State Legislative Advocacy
ReWA’s organization of the annual Washington State Refugee and Immigrant Legislative Day has been the centerpiece of our advocacy efforts. For 10 years, members of the communities we serve, ReWA staff, our partner organizations, and supporters gather at Olympia to raise awareness about issues that affect the lives of refugees and immigrants. We rally and personally meet with our legislators — and do so peacefully, vibrantly, and effectively.
2017 LEGISLATIVE PRIORITIES
TANF provides limited-time cash assistance to help struggling families meet their most basic needs including: rent, utilities, food, clothing, and hygiene items. TANF’s welfare-to-work component, WorkFirst, provides parents with job training, basic employment skills, and job search skills to help families attain economic security through employment.
Restore the TANF grant to its 2011 level and help families get out of poverty faster. Remove TANF’s lifetime limit, reinstating some of the previously eligible families who either cannot work or cannot find work due to factors beyond their control.
LEP Pathway helps limited English speaking refugees and immigrants find employment and economic success by providing them with access to job training and readiness programs, ESL classes, case management, and other social services.
Maintain funding for LEP Pathway program, a vital program that helps put refugees to work, thereby reducing or eliminating their need for public assistance. Expand educational and vocational opportunities available to LEP Pathway participants, including recertification for educated professionals.
Naturalization services provide low-income, elderly, and disabled refugees and immigrants who meet federal criteria with the resources they need to apply for and obtain U.S. citizenship.
We urge legislators to increase funding for naturalization services by $1,000,000, thereby helping refugees and immigrants to become active and engaged U.S. citizens.
Refugees and immigrants are a nearly invisible part of Washington’s homeless community, in large part because few end up on the streets or in shelters. Instead, most find temporary space with family or community members. High rents, low wages, and limited English language skills make it especially difficult for refugees and immigrants to find and keep housing. With stable housing, refugees and immigrants can focus on improving their lives through education and job training.
Maintain funding levels for the Housing and Essential Needs Program (HEN), Aged, Blind, and Disabled Program (ABD), and SSI Facilitation Services. These programs offer a safety net for people who are unable to work due to poor mental or physical health, helping them to avoid homelessness. Invest $10 million from the Supplemental Capital Budget in the Housing Trust Fund (HTF) to build and preserve safe, healthy, and affordable homes.

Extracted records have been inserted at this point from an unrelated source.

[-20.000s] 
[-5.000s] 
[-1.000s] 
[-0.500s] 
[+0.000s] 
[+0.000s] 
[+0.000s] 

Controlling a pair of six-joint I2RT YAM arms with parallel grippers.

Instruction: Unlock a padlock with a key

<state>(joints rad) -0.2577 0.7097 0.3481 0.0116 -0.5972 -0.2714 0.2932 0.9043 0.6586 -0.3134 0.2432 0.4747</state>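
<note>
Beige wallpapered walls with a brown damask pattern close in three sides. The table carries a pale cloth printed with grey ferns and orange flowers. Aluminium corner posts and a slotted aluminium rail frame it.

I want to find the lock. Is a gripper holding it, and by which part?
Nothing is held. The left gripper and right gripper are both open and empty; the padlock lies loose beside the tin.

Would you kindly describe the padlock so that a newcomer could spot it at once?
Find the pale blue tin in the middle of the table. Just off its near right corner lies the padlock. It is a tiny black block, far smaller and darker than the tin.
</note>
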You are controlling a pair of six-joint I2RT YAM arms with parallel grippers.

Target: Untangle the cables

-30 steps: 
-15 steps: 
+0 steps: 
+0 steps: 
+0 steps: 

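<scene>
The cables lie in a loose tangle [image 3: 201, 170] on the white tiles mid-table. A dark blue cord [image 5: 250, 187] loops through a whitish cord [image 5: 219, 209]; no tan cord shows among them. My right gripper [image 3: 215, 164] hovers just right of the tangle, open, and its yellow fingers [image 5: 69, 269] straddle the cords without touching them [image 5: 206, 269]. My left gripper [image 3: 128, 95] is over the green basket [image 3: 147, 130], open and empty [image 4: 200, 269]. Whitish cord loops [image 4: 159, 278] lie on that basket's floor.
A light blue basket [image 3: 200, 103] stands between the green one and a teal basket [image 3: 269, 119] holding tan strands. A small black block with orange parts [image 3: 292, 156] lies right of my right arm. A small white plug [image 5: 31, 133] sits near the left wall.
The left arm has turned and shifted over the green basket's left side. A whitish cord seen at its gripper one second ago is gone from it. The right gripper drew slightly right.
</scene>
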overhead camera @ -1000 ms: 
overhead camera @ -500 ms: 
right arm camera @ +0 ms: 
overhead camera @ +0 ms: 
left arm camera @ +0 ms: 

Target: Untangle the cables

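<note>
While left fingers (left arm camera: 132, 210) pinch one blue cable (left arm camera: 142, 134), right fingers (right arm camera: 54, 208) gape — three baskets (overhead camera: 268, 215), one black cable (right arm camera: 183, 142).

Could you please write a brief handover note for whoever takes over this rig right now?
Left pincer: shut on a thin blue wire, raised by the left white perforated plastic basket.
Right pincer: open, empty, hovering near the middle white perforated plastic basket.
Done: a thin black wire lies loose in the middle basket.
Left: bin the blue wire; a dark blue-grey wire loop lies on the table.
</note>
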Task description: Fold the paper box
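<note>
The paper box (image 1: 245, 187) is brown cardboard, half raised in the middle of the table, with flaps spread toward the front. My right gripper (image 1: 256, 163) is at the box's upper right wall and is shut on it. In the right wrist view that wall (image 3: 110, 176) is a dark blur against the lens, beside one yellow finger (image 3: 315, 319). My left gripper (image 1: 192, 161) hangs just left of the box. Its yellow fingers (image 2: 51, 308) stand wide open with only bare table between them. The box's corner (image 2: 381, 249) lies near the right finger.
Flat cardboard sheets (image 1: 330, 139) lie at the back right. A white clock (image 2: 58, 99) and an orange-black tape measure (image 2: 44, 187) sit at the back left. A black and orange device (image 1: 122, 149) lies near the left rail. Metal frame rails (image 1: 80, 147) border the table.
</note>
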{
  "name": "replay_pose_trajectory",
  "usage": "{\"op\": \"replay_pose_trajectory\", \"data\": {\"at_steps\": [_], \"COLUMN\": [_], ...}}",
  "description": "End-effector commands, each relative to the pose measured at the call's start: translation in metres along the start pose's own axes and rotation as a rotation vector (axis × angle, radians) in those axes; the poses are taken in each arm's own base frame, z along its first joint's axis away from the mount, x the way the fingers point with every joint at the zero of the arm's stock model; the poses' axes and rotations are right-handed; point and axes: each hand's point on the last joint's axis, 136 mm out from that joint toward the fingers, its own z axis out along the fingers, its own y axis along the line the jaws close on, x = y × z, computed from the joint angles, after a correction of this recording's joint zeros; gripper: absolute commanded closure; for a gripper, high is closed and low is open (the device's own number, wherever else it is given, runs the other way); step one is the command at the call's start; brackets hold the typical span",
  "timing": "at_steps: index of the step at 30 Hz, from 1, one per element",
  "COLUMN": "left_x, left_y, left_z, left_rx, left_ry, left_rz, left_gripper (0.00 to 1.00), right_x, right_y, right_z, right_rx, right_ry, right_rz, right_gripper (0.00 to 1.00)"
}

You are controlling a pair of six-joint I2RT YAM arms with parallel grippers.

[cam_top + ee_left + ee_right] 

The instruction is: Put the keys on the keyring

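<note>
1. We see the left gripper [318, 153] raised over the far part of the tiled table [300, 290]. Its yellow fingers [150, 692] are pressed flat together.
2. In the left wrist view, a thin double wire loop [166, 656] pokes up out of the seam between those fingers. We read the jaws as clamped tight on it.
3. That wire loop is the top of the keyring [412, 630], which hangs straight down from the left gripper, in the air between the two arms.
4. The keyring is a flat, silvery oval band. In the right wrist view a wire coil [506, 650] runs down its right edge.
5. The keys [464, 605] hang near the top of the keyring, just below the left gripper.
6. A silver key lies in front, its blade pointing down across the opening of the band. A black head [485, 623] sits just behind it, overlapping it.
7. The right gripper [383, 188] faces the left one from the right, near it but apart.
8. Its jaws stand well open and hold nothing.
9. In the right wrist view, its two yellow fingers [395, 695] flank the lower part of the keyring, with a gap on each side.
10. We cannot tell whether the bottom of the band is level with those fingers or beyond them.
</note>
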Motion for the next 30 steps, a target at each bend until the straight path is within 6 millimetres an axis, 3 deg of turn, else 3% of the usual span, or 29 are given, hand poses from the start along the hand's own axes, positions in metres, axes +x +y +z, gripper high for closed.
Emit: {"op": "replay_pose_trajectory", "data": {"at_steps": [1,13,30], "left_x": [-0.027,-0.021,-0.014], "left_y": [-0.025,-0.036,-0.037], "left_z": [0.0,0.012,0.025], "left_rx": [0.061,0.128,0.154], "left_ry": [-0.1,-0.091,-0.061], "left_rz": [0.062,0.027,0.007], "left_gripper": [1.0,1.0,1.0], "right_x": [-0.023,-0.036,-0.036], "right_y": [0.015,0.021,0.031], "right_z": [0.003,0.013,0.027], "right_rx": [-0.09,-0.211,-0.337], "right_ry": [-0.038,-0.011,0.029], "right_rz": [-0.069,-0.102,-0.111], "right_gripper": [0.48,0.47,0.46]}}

By 2025, 25% of Washington public school students will be English language learners (ELLs). In classrooms and on tests, ELLs consistently lag behind English-only students. Early learning and K-12 dual language programs represent the best evidence-based approach to meet the needs of ELLs and close the academic opportunity gap.
Expand the number of Early Learning and K-12 dual language programs in Washington state as a means of closing the academic opportunity gap. Increase the bilingual teaching workforce to provide all Washington students with the best opportunity to succeed.